Berdasarkan kutipan di atas, diketahui bahwa Lucretia yang merupakan keturunan Belanda merasa terlalu bangga atas perbuatannya. Dalam konteks tersebut, dikisahkan bahwa Lucretia memperkerjakan Catia untuk menyuplai kebutuhan buah dan sayur di rumahnya. Sebetulnya, relasi yang tercipta antara Catia dan Lucretia mencerminkan simbiosis mutualisme, karena kedua belah pihak saling diuntungkan. Sebetulnya pula, pikiran Lucretia seperti yang termaktub dalam kutipan di atas juga tidak perlu ada. Namun, karena Barat telanjur memupuk perspektif yang merendahkan Timur, segala hal positif yang berkaitan dengan Timur akan diubah sedemikian rupa agar Barat tetap unggul dan dominan. Lucretia sebagai representasi orang Barat menganggap bahwa bangsa Timur tidak dapat hidup mandiri dan selalu bergantung pada uluran tangan bangsa Barat.
8. Cara Pandang Barat terhadap Timur: Miskin
“Sayang, yang tersedia hanya dokar dengan kuda yang tak terlalu kekar dan tampaknya kurang makan. Sebetulnya, saisnya pun tampak kurang makan seperti pribumi-pribumi lainnya.”
Berdasarkan kutipan di atas, diketahui bahwa Lucretia yang merupakan keturunan Belanda memandang rendah kaum pribumi yang tinggal di Batavia. Ia menggeneralisasi bahwa semua pribumi pastilah orang miskin, sebab mereka tak dapat memenuhi kebutuhan primernya secara mandiri. Lucretia sebagai representasi orang Barat tidak ingin memikirkan alasan mengapa kaum pribumi mengalami kekurangan makanan. Kerja paksa terus menerus tanpa upah yang cukup tidak terlintas dalam pikiran mereka sebagai faktor yang bisa menyebabkan pribumi kekurangan makanan. Yang Barat tahu, Timur ialah kumpulan orang-orang miskin dan kekurangan makanan serta membutuhkan bantuan Barat untuk diselamatkan.

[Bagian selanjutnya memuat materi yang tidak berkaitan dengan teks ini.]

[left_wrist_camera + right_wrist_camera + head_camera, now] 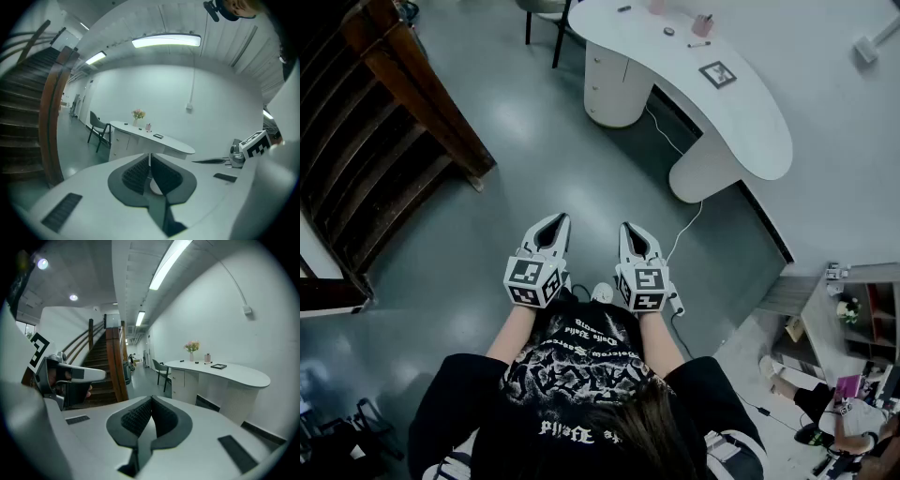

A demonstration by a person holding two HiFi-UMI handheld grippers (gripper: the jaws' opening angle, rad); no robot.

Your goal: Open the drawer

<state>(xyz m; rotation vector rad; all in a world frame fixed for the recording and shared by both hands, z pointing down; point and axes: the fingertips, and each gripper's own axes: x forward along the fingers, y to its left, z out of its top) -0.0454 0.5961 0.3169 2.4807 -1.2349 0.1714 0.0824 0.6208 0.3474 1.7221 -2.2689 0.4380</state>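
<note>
We stand on the grey floor (553, 159) with both tools held out level in front of the body, well short of the target. The left gripper (556, 221) has its jaws pressed together with nothing between them, and the right gripper (629, 227) is the same, pads meeting and empty. The drawer (606, 73) sits in the rounded pedestal under the far end of the curved white worktop (741, 122), close to the chair (546, 14). A wooden staircase (384, 122) rises on the left.

We judge the task has not begun; the step in hand is the approach. To do it well, we should walk toward the pedestal and keep clear of the cable (689, 225) lying on the floor beside the worktop's nearer support. We should pick one gripper, likely the right, and part its jaws before it arrives. The front of the pedestal is curved and the pulls look very small from here, so we should come in square to the drawer face, close on the pull, and draw straight back rather than sideways.
</note>
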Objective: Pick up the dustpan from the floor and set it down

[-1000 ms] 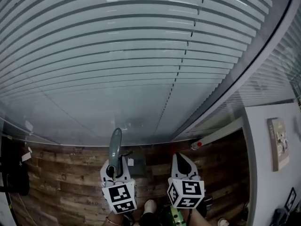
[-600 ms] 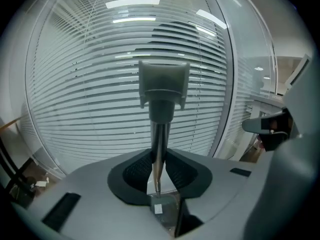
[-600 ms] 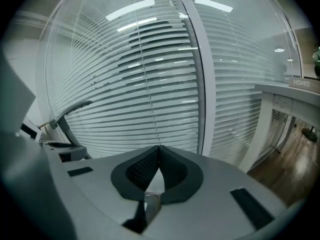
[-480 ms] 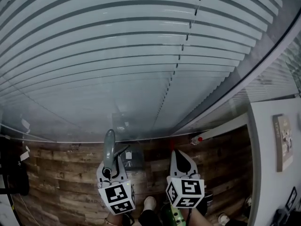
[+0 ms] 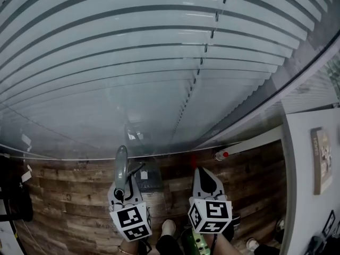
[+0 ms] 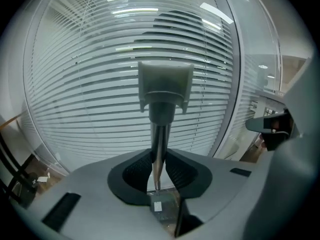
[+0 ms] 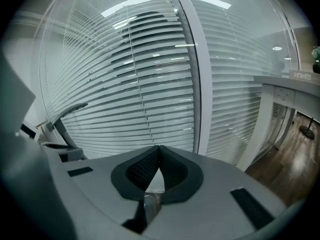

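The left gripper (image 6: 158,160) is clenching the dustpan (image 6: 165,84) by its slim handle. The dustpan is sticking out toward 12 o'clock, at the blinds (image 5: 159,62) behind the glass, and by my reckoning it is hanging clear of the wooden floor (image 5: 69,195). The right gripper (image 7: 159,151), at 3 o'clock of the left one, is pressing its jaws together on nothing. To set the dustpan down well, I would keep the clamp firm on that narrow handle and keep the far end off the glass. I would bring the pan flat onto the boards before letting go, with the idle gripper staying aside. Counting: one dustpan and two grippers, one loaded and one empty. One small red-tipped thing (image 5: 223,154) is lying by the wall at 1 o'clock.
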`<state>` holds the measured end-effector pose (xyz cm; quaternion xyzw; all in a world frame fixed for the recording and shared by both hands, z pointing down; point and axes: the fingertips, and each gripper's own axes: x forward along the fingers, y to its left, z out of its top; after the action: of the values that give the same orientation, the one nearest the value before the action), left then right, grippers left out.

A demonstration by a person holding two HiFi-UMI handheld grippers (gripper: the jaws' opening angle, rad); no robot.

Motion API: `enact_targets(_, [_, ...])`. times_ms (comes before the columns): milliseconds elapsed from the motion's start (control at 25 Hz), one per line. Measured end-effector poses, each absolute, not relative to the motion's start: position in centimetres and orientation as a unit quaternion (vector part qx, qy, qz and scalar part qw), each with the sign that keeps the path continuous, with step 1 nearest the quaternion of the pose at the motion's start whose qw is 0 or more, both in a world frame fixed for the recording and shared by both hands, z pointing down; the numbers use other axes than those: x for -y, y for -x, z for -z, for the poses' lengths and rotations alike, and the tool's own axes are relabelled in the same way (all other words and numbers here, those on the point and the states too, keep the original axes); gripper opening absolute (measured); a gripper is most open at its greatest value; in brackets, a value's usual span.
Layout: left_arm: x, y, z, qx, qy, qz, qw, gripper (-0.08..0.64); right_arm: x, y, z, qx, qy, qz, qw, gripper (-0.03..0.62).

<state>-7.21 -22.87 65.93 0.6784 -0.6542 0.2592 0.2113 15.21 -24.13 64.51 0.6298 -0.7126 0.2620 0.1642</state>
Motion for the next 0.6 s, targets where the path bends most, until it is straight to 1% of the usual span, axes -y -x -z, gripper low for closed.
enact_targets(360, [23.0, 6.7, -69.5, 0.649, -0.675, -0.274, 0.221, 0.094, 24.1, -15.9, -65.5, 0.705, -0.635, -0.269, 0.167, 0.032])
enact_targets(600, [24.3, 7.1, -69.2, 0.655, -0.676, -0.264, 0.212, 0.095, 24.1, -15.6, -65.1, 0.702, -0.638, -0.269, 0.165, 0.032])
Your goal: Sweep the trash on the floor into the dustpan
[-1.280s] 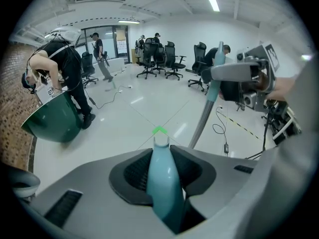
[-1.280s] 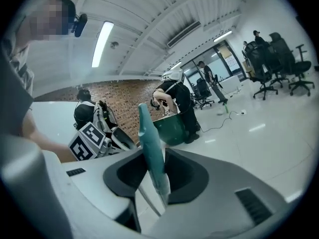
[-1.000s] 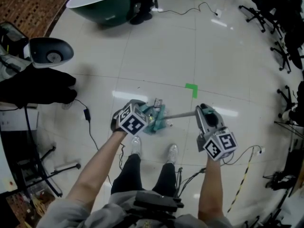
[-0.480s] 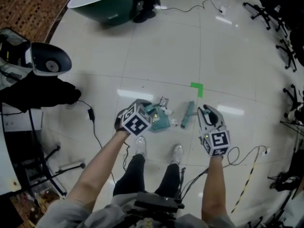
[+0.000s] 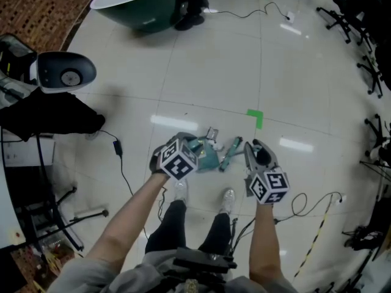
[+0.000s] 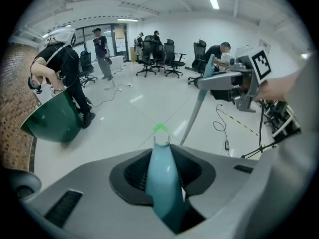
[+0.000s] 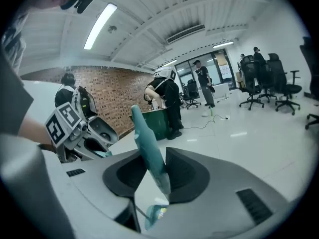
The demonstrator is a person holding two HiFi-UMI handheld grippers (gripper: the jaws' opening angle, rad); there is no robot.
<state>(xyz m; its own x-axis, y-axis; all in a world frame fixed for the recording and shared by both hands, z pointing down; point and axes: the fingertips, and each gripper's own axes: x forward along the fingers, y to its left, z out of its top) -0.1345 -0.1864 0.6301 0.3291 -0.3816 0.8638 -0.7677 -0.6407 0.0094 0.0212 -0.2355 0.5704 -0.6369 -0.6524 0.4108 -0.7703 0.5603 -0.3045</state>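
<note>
My left gripper (image 5: 178, 159) is shut on the handle (image 6: 162, 183) of a teal dustpan (image 5: 205, 155) that rests on the pale tiled floor in front of the person's feet. A small crumpled piece of trash (image 5: 211, 132) lies at the pan's far edge. My right gripper (image 5: 261, 174) holds a teal brush (image 5: 229, 153) by its handle (image 7: 149, 153), which crosses its jaws at a slant. The brush head (image 7: 154, 216) hangs below, close to the pan's right side. The right jaws have just been opening a little, with the handle still between them.
A green tape mark (image 5: 255, 117) sits just beyond the pan. A big green tub (image 5: 137, 5) and a standing person are far left. Black gear and a power cable (image 5: 116, 148) lie left, office chairs (image 5: 360, 54) right, another cable (image 5: 305, 203) near right.
The right gripper has come left and down toward the dustpan. The brush has swung from lying sideways to slanting with its head beside the pan. The left gripper stays put.
</note>
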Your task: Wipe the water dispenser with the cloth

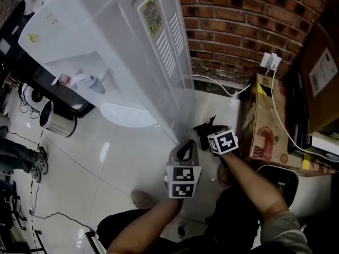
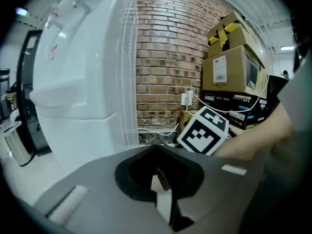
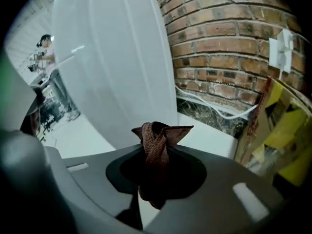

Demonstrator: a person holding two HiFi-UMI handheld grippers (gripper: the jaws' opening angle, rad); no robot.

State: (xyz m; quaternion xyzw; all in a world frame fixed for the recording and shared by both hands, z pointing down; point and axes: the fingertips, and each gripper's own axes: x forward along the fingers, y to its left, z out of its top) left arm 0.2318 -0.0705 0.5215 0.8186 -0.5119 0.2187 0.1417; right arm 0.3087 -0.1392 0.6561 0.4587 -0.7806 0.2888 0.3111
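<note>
Brick wall (image 1: 238, 25) and pale floor tiles (image 1: 122, 157) frame the corner I am working in, with the white water dispenser (image 1: 132, 52) standing tall at the left and cardboard boxes (image 1: 265, 126) stacked at the right. My right gripper (image 1: 209, 134) is clamped on the brown cloth (image 1: 205, 128), low down beside the dispenser's side panel. I judge it is held there to start the wipe near the foot, though the cloth is not yet against the plastic. The left gripper (image 1: 183, 152) hangs just beside it with its jaws together on nothing, which I read as simply keeping clear. The head view gives me that layout but only a dark scrap of fabric. The right gripper view shows the cloth (image 3: 156, 150) bunched into a knot-like fold sticking up past the jaws, so little flat area would meet the panel (image 3: 112, 57). Only the left gripper view shows the dispenser's front ledge (image 2: 68, 94) and the right gripper's marker cube (image 2: 204, 130) close by.
</note>
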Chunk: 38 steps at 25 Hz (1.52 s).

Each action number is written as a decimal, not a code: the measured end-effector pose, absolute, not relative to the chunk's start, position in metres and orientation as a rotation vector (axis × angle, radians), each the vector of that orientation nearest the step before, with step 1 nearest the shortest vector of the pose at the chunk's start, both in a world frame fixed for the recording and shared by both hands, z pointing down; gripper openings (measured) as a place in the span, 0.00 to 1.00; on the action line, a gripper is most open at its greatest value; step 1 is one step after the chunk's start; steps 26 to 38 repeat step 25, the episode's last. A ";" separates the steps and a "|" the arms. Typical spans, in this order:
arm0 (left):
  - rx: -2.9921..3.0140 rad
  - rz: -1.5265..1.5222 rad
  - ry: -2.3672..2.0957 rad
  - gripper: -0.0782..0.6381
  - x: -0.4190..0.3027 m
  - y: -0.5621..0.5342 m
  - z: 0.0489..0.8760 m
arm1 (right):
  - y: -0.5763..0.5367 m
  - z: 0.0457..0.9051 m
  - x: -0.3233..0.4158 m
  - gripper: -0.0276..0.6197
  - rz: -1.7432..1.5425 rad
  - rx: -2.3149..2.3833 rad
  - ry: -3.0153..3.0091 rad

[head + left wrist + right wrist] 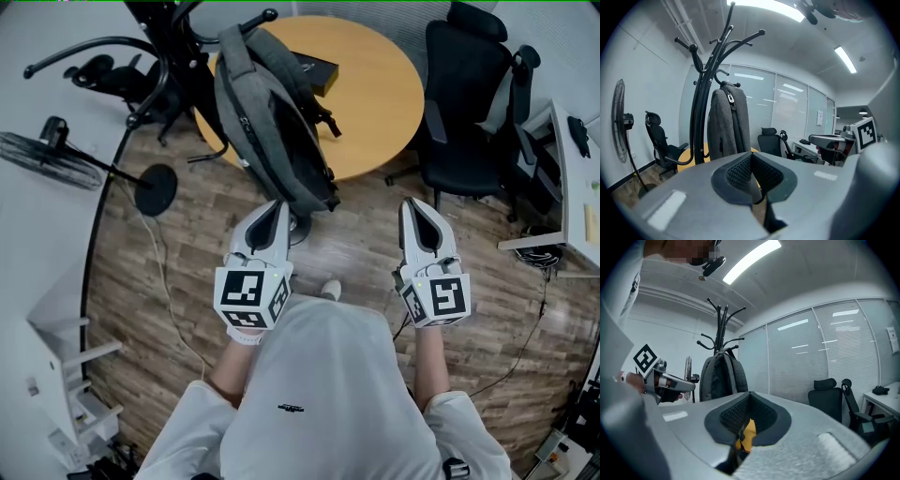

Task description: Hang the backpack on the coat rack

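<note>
The wood floor (356,253) fills most of the room. On it stands a big round wooden surface (375,84). A white desk (572,187) sits at the right edge of the head view. A black office chair (469,103) stands between the round surface and the white desk. Another black chair (658,140) stands on the far left, by the wall. The tall black coat rack (701,108) stands in front of the round surface, with its curved arms sticking out at the top. The grey backpack (267,122) hangs on the coat rack from a hook by its top. It hangs straight down, and its bottom is up off the floor. A standing fan (47,155) is off to the left, with a thin cable running along the floor near it. A small black box (314,70) lies on the round surface behind the backpack. The person holds both tools out in front of the body, side by side and well apart. The left tool (277,208) is pressed together and has nothing in it. The right tool (412,208) is pressed together too, and it is also empty. The backpack is in front of both tools and a little to the left. The left tool is the closer one, near the bottom of the backpack. Neither tool touches the backpack or the coat rack. Nothing stands between the tools and the backpack.
</note>
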State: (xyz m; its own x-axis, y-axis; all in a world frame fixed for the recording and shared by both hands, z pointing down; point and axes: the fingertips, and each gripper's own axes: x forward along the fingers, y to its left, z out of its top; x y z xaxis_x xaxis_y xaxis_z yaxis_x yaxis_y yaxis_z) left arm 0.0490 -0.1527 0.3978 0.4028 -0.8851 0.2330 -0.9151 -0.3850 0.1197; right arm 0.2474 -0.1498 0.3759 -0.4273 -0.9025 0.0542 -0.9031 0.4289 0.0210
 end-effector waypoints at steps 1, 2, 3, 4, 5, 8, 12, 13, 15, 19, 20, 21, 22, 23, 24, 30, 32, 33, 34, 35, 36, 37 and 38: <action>2.431 0.191 -1.590 0.13 0.049 -0.153 0.398 | -0.150 0.376 0.247 0.05 0.018 1.646 -2.608; 2.431 0.191 -1.590 0.13 0.049 -0.153 0.399 | -0.151 0.377 0.246 0.05 0.017 1.641 -2.610; 2.431 0.191 -1.590 0.13 0.050 -0.153 0.399 | -0.151 0.377 0.245 0.05 0.015 1.634 -2.610; 2.432 0.192 -1.589 0.13 0.050 -0.153 0.399 | -0.151 0.377 0.244 0.05 0.012 1.627 -2.609; 2.432 0.193 -1.587 0.13 0.050 -0.153 0.399 | -0.150 0.377 0.243 0.05 0.009 1.622 -2.608; 2.435 0.192 -1.582 0.13 0.052 -0.153 0.400 | -0.150 0.377 0.243 0.05 0.007 1.621 -2.608; 2.441 0.183 -1.579 0.13 0.054 -0.153 0.398 | -0.150 0.377 0.246 0.05 0.007 1.629 -2.606; 2.442 0.182 -1.578 0.13 0.054 -0.153 0.398 | -0.150 0.378 0.246 0.05 0.008 1.629 -2.606; 2.444 0.183 -1.578 0.13 0.054 -0.152 0.399 | -0.148 0.378 0.245 0.05 0.002 1.623 -2.603; 2.439 0.183 -1.583 0.13 0.053 -0.150 0.399 | -0.146 0.377 0.245 0.05 -0.005 1.622 -2.601; 2.437 0.181 -1.583 0.13 0.053 -0.150 0.399 | -0.145 0.376 0.246 0.05 -0.006 1.622 -2.601; 2.437 0.179 -1.583 0.13 0.054 -0.149 0.399 | -0.145 0.376 0.247 0.05 -0.007 1.622 -2.600; 2.437 0.177 -1.582 0.13 0.054 -0.148 0.399 | -0.145 0.376 0.247 0.05 -0.007 1.623 -2.599; 2.437 0.177 -1.581 0.13 0.055 -0.148 0.399 | -0.144 0.376 0.248 0.05 -0.006 1.624 -2.598; 2.439 0.178 -1.580 0.13 0.055 -0.147 0.398 | -0.144 0.376 0.248 0.05 -0.005 1.626 -2.598; 2.440 0.179 -1.580 0.13 0.056 -0.146 0.398 | -0.144 0.377 0.248 0.05 -0.003 1.627 -2.597; 2.440 0.179 -1.580 0.13 0.056 -0.146 0.398 | -0.144 0.377 0.248 0.05 -0.003 1.627 -2.597; 2.440 0.179 -1.580 0.13 0.056 -0.146 0.398 | -0.144 0.377 0.248 0.05 -0.003 1.627 -2.597; 2.440 0.179 -1.580 0.13 0.056 -0.146 0.398 | -0.144 0.377 0.248 0.05 -0.003 1.627 -2.597; 2.440 0.179 -1.580 0.13 0.056 -0.146 0.398 | -0.144 0.377 0.248 0.05 -0.003 1.627 -2.597; 2.440 0.179 -1.580 0.13 0.056 -0.146 0.398 | -0.144 0.377 0.248 0.05 -0.003 1.627 -2.597; 2.440 0.179 -1.580 0.13 0.056 -0.146 0.398 | -0.144 0.377 0.248 0.05 -0.003 1.627 -2.597; 2.440 0.179 -1.580 0.13 0.056 -0.146 0.398 | -0.144 0.377 0.248 0.05 -0.003 1.627 -2.597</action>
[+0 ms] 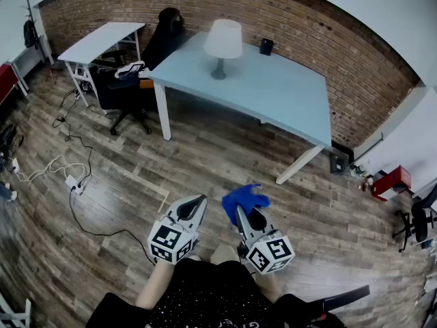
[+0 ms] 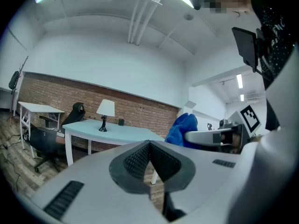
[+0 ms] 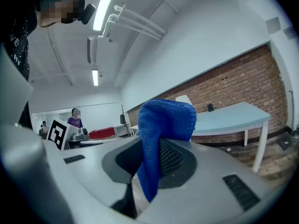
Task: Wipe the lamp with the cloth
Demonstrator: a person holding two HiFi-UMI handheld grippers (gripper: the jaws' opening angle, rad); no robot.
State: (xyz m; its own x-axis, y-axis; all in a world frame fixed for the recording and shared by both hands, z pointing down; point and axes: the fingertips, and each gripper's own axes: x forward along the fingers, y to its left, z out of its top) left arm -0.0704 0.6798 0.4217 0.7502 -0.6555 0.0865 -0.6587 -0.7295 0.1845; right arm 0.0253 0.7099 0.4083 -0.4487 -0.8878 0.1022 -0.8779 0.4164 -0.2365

Berdasarkan pemaparan tersebut, dapat disimpulkan bahwa dalam cerpen "Batavia yang Tak Sesuai Rencana Lucretia" karya Sasti Gotama terdapat banyak bukti tentang betapa mengakarnya orientalisme Barat terhadap Timur. Dengan terkuaknya bukti-bukti orientalisme tersebut, bangsa Timur diharapkan semakin mampu membuktikan kepada dunia bahwa pelabelan-pelabelan itu hanyalah stereotip masa lampau yang tidak berlaku lagi di masa kini.
Referensi:
Faruk. 2007. Belenggu Pascakolonial: Hegemoni dan Resistensi dalam Sastra Indonesia. Yogyakarta: Pustaka Pelajar.
Lestari, Ummu Fatimah Ria. 2019. “Analisis Pascakolonialisme Gadis Pantai Karya Pramoedya Ananta Toer dalam Teori Homi K. Bhabha”. Medan Makna: Jurnal Ilmu Kebahasaan dan Kesastraan 14 (2), hlm. 144-153.
Synnott, Anthony. 2003. Tubuh Sosial, Simbolisme, Diri, dan Masyarakat, diterjemahkan oleh Yudi Susanto. Yogyakarta: Jalasutra.